Outra coisa importante a salientar é
que as cidades e dezenas de povoados ao longo do Corrente
foram o berço de pessoas de expressão internacional,
intelectualmente falando, como o escritor Ozório Alves de
Castro, que inspirou Guimarães
Rosa; como o escritor, educador e cientista político Clodomir
de Morais, o único brasileiro a desfilar em carro aberto
com Yuri Gagarim, além de criar várias
Universidades mundo afora; como o Mestre Guarany,
criador das imortais carrancas do São Francisco; ou como Raimundo
Sales de Correntina, exímio inventor. Essas pessoas, só
para citar algumas, aprenderam observando os rios que passavam. Por
isso o rio, para essa imensa população, é muito mais sagrado do
que se imagina.

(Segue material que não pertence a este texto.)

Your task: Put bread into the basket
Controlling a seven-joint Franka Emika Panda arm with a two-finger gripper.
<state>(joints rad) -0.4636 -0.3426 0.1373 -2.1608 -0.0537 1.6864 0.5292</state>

E a manifestação e a revolta do povo de Correntina,
acontecida recentemente nas fazendas do rio Arrojado, já estava
escrita nas estrelas, como nos canta
Tetê Espíndola.
E, se providências não forem
tomadas no sentido de devolverem à população o pouco que lhes
resta de mais sagrado, outras manifestações semelhantes acontecerão
nas regiões do Cerrado,
pois todos nós padecemos do mesmo mal.
Outra coisa a frisar é que não é
a falta de chuvas que provoca tal situação, e sim o
rebaixamento dos aquíferos. Além do que as águas das
chuvas que precipitam encontram o solo desprotegido, fazendo com que
o escoamento seja mais rápido e o transporte de sedimentos aumente
de forma desproporcional, avolumando-se o assoreamento. É o início
do fim...
IHU On-Line – O que pode
ser feito a partir de agora para reverter esse quadro?
Altair Sales Barbosa -
Muitos me perguntam o que tem que ser feito agora. Para responder
esta questão teria que enumerar vários pontos, o que tomaria muito
espaço e não é este o caso no momento, mas construir um caminho
para fortalecer ou implantar uma educação criativa e a pesquisa que
leve em consideração as vocações regionais pode ser a agulha da
bússola. O prejuízo já ocorrido, este é irreversível, dentro dos
parâmetros de conhecimento que atualmente possuímos.